The estimated $66 billion price tag to buy back shares would be the largest in history. But even a private Tesla would remain public in many ways. Its public debt carries extensive reporting requirements. Musk’s unprecedented “special purpose fund” would retain thousands of retail investors as stakeholders in whatever corporate structure Tesla cooks up.
That may be enough for Musk. No more “boring, boneheaded” (paywall) questions from Wall Street analysts. No more grilling over quarterly earnings. No shortsellers, who Musk says have stoked “negative propaganda” about the company.
The real argument, it seems, is Silicon Valley’s belief that the most radical innovation can’t happen in the glare of the public eye. That’s right in line with venture capitalists who see Musk as the right kind of crazy.
Who else would take on the car industry and NASA at the same time? Morgan Housel of the Collaborative Fund compares him to legendary fighter pilot John Boyd, an Air Force pilot who wrote the book on aerial combat—but who also burned down hangers because he didn’t like their heating systems. Musk, like Boyd, is a maniac.
“Rude. Erratic. Disobedient. Impatient,” writes Housel. “People love the visionary genius side of Musk, but want it to come without the side that operates in his distorted I-don’t-care-about-your-customs version of reality. But I don’t think those two things can’t be separated.
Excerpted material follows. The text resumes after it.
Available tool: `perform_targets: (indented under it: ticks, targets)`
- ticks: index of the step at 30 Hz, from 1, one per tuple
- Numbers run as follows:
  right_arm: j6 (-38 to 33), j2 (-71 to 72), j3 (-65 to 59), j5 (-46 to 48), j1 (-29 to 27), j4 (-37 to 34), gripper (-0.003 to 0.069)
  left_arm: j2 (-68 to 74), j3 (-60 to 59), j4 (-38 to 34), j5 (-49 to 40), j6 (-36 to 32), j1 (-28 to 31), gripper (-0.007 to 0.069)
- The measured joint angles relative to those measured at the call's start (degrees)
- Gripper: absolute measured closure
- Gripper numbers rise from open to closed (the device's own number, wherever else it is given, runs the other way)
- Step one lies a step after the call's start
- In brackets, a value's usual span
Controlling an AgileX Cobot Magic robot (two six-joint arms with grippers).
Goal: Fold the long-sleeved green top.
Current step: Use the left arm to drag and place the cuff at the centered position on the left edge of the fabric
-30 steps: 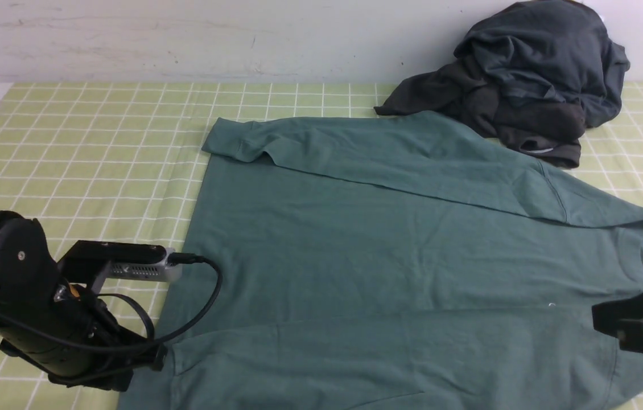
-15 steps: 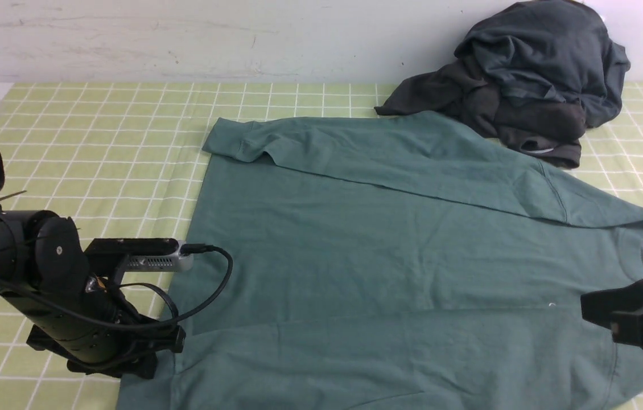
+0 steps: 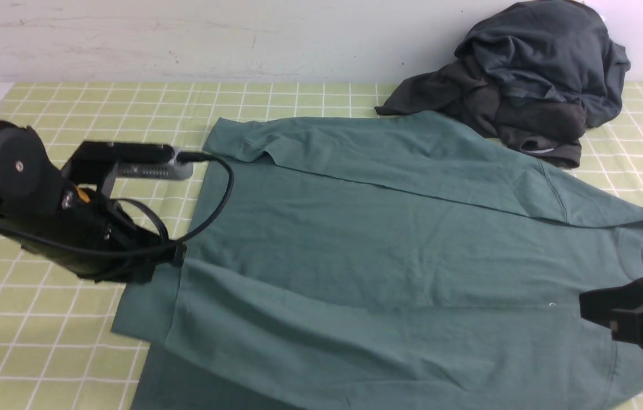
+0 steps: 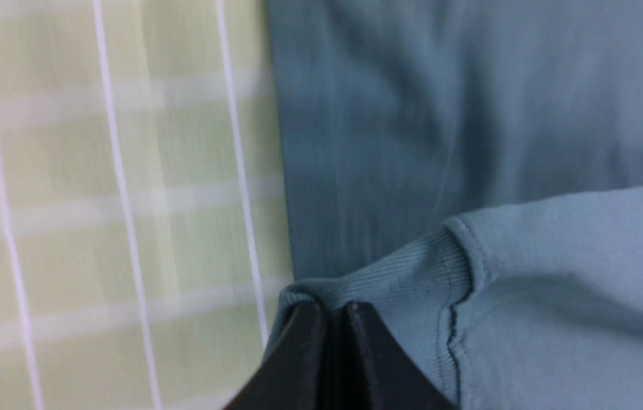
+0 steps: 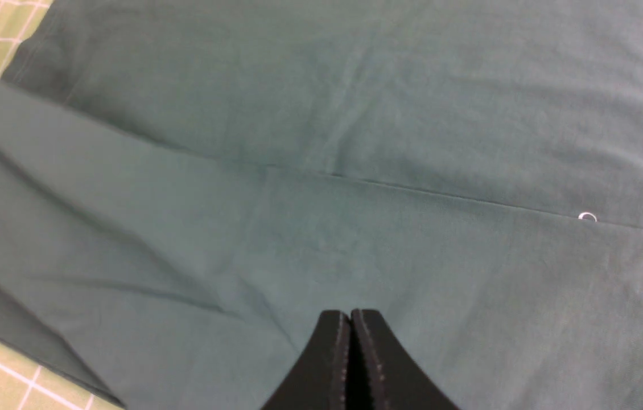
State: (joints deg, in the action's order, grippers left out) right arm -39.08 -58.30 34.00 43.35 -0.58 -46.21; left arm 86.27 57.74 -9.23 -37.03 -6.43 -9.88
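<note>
- Front view: green long-sleeved top (image 3: 390, 245) lies spread on checked tablecloth (image 3: 71, 114), collar end toward the robot's right, hem end toward its left.
- Far sleeve is folded flat across the body; near sleeve runs slantwise over the body up to the left gripper (image 3: 173, 259).
- Left gripper sits at the top's left edge with the cuff end of the near sleeve at its tips – cable (image 3: 219, 193) loops from its wrist camera (image 3: 128, 159).
- Right gripper (image 3: 586, 304) is over the top near the collar, just beside a small white ring (image 3: 552, 306) on the fabric.
- Pile of dark clothes (image 3: 526, 74) is at the far right against the wall, touching the top's far edge.
- Left wrist view: fingers pressed together on the ribbed cuff, fabric bunched round the tips – pinching the top. Checked cloth beside it, blurred.
- Right wrist view: fingers closed tight against each other above the green fabric; cannot tell if any cloth is caught between them. A seam line crosses ahead of the tips, with the ring on it.
</note>
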Motion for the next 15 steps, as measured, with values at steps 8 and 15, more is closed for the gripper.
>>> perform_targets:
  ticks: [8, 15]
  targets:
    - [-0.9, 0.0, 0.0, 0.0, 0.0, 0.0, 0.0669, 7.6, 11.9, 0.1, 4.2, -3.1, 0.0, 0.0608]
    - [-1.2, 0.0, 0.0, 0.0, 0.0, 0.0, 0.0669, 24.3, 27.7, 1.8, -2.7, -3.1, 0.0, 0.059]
They’re the risk-reward tradeoffs of the same personality trait.”
That’s Silicon Valley’s formula for some of its most successful founders: unstoppable ego, insane ambition and the bare minimum of restraint to hold it all together until IPO day.
Tesla, of course, is exceptional, but its desire to avoid the churn of Wall Street is universally shared. For now, Silicon Valley is content assembling private markets that serve as an alternative to the stock exchanges in New York. But, eventually, Silicon Valley plans to displace Wall Street itself.
The Long-Term Stock Exchange (LTSE), started by Eric Ries, a San Francisco entrepreneur and author of “The Lean Startup,” is its first attempt. The firm, now wending its way through regulatory approval, intends to incentivize long-term thinking by both managers and investors. It will award shareholders more voting weight based on how long they’ve held their shares, and tie executive pay to long-term business performance.”We are building a modern exchange that gives modern companies permission to build for the long term,” says Martin Alvarez, chief commercial officer of the LTSE. Tesla, he claims, would be a “perfect fit” for what it’s trying to do.
Tesla exists as a major carmaker today because public markets backed Musk’s vision with billions of dollars. But the Silicon Valley CEO has found the transparency and accountability from its public listing, along with the criticism from investors, analysts, and reporters, are no longer worth the price. He’s had enough and he’s prepared to break some furniture on his way out.